After the SCOTUS ruled on health care reform, I noticed a number of conservative activists tweeting a question. If the mandate was a tax, and the Senate passed the mandate first -- hey, didn't that violate Article I, Section 7 of the Constitution?
It looked like an easy debunk-job that lived and died on Twitter, but versions of the theory survive online, and one version made it into the libertarian-leaning Ben Swann's Ohio news commentary.
"What many people may have forgotten," says Swann, "[is that] the House barely passed a version of the health care law. The Senate passed a version of their own. Then, the House version hit a roadblock in the Senate. So, Democrats, because it wasn't a tax bill -- they pulled the Senate version from reconciliation, and they deemed it passed, rather than risking another vote in the House."
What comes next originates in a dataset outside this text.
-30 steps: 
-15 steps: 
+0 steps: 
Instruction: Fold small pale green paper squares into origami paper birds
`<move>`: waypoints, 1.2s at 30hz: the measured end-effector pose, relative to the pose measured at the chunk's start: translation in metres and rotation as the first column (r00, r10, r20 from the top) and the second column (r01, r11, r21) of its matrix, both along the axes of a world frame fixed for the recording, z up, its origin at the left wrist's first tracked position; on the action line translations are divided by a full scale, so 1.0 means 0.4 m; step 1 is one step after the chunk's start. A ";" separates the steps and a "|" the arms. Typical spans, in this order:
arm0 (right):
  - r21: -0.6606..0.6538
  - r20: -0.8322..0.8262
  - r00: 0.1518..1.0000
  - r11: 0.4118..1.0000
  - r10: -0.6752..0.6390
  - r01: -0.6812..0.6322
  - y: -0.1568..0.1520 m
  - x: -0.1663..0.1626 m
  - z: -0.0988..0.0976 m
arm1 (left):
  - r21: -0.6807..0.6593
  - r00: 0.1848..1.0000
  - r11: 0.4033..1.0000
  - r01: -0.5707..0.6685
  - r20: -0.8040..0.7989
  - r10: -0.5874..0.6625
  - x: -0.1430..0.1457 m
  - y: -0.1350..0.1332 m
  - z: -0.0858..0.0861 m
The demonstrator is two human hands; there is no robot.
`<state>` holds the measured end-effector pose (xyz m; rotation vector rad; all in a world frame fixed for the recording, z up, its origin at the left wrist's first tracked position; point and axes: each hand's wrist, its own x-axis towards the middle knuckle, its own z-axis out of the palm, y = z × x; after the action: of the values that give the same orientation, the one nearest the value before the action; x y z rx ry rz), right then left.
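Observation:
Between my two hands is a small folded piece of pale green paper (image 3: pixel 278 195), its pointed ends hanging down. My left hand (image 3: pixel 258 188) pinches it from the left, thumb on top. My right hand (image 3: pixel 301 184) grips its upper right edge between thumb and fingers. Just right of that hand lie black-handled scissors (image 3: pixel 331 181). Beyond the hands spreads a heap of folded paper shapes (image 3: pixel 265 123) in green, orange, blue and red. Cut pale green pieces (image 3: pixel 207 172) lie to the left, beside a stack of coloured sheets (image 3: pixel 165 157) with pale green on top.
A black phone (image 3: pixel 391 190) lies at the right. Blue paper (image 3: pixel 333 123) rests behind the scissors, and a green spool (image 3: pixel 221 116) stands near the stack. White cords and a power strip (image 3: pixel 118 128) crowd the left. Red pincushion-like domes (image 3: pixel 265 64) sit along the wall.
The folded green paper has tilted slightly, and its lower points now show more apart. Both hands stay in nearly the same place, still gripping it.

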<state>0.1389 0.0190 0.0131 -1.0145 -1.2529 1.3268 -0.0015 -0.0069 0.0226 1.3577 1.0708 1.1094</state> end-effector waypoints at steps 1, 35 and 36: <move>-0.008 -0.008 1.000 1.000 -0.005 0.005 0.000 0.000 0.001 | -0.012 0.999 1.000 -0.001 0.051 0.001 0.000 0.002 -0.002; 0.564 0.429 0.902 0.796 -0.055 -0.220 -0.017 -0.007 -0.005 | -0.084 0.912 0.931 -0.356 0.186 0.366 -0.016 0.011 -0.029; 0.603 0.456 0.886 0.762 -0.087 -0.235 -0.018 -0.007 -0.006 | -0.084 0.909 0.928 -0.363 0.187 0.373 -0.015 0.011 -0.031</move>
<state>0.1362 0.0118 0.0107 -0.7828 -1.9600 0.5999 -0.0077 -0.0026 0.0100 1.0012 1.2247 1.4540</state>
I had forgotten that story! The reason: It's bullshit. In November 2009, the House narrowly passed a version of health care reform that included a public option. In December, right before Christmas, the Senate passed a different version of the bill, replacing the public option with a mandate. In January 2010, Scott Brown marched triumphantly over the life-like "Martha Coakley" android that Massachusetts Democrats nominated for an open Senate seat. House Democrats responded -- eventually, agonizingly -- by passing a new bill that mirrored the Senate's mandate-based bill. Now, there was a debate over deeming this passed and moving on. But conservative activists pitched a fit, state attorneys general threatened immediate lawsuits, and Democrats moved on to just passing the damn mandate bill. Next, the Senate used the reconciliation process to pass the bill again. It could do this because the PPACA originated in the House, dealt with revenue, and did not, according to CBO, increase the deficit.
You've got to admire the confidence of people who think they've spotted a Constitutional problem that John Roberts missed.